Nevertheless, this time of apparent inaction is also an opportunity to live out one’s civic duties with responsibility, make good use of one’s time and be united in solidarity to those who are more seriously affected through prayer, keeping in mind healthcare workers, government officials, and other people and institutions that are working hard to reverse the situation.

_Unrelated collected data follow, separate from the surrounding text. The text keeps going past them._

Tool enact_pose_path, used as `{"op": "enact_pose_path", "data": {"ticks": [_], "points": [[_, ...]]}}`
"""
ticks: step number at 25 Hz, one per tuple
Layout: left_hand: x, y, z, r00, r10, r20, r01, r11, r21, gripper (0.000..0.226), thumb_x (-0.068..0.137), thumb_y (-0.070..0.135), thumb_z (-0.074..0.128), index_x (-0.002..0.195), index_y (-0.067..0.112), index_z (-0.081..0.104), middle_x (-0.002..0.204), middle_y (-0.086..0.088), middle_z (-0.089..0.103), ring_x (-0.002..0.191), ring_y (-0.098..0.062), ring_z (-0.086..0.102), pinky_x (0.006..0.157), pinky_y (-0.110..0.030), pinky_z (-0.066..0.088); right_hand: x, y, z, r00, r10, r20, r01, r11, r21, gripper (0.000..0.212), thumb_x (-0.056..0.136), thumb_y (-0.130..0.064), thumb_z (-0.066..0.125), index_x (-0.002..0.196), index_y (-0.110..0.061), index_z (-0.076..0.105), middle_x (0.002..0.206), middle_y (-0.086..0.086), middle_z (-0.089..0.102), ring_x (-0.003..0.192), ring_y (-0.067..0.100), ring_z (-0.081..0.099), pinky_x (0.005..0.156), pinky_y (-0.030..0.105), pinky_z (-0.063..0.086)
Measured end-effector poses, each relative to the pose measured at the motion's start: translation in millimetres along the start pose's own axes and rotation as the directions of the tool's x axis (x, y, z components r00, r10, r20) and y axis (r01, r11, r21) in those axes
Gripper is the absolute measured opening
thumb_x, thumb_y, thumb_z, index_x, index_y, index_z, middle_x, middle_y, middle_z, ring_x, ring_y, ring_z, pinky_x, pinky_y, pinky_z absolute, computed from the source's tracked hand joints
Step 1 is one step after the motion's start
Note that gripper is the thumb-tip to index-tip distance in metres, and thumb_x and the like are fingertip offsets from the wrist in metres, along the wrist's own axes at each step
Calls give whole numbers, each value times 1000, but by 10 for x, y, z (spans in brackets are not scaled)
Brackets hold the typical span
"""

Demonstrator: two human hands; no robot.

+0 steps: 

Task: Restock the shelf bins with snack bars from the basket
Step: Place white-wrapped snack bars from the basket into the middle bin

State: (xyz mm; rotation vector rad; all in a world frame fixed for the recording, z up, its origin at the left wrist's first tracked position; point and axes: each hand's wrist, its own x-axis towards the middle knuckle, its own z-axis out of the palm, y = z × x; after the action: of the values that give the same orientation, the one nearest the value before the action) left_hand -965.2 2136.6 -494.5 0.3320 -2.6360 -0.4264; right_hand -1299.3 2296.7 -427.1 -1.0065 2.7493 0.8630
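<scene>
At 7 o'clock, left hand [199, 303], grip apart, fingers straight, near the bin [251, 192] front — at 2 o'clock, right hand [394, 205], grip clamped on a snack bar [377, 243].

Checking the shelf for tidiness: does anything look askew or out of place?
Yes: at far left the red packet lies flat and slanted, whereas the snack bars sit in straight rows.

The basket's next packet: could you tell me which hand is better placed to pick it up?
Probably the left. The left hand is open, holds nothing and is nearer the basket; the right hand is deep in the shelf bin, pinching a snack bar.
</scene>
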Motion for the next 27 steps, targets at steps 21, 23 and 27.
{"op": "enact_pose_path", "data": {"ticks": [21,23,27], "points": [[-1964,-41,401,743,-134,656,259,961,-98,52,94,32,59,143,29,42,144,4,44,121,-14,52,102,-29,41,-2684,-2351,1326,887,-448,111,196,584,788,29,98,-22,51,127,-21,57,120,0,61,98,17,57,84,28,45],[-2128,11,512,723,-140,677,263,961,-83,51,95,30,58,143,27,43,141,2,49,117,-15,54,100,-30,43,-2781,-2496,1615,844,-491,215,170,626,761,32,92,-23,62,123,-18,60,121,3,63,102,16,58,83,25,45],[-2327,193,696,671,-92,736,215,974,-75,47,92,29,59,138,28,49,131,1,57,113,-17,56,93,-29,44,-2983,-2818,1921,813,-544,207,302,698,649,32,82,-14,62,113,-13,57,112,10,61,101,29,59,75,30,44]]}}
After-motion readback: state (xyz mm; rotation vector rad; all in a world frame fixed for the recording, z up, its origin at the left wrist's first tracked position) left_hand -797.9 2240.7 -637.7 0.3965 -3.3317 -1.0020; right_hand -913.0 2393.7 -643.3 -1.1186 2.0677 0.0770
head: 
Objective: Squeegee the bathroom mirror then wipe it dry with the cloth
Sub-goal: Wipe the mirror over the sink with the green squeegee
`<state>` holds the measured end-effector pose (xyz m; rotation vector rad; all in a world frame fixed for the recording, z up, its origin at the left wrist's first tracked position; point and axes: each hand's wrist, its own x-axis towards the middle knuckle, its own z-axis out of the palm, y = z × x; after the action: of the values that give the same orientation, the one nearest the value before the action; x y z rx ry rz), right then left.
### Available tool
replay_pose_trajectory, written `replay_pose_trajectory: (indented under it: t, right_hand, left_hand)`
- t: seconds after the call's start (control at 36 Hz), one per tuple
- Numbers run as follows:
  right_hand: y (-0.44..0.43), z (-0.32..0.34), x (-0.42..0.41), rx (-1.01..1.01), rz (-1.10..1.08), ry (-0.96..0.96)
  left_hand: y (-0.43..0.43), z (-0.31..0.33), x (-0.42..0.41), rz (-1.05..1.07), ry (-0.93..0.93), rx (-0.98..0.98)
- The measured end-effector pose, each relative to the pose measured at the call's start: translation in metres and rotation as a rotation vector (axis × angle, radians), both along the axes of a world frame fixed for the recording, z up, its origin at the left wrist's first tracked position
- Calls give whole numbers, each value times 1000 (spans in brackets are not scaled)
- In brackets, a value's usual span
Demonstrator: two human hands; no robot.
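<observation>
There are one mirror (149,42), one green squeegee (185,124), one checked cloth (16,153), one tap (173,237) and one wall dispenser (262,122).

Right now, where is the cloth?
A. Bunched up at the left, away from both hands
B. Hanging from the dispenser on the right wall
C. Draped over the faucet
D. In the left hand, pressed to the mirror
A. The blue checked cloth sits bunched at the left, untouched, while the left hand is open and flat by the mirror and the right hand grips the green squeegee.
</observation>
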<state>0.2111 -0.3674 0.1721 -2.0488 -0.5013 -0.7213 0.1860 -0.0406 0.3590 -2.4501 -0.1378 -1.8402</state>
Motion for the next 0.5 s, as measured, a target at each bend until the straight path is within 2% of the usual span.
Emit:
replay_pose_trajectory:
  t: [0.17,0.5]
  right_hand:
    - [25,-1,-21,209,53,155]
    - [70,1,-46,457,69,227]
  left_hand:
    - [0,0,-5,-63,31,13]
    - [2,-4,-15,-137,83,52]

As an institution within the Church, Opus Dei seeks to help ordinary people find God in their daily circumstances: work, family, friendship… The situation we are experiencing is not exactly ordinary or habitual, but Saint Josemaría taught us to see God’s loving hand behind everything, because even tragedies can bring about something good.
Lessons from History
In April 1937, Saint Josemaría went through a similar experience of isolation, although it was even more dramatic. With the outbreak of the Spanish Civil War, he was forced to take refuge in the Legation of Honduras in Madrid. He stayed in that house with this brother Santiago and four young members of Opus Dei for four long months, sharing a single bathroom and several mats spread over very few square meters, and almost a hundred people…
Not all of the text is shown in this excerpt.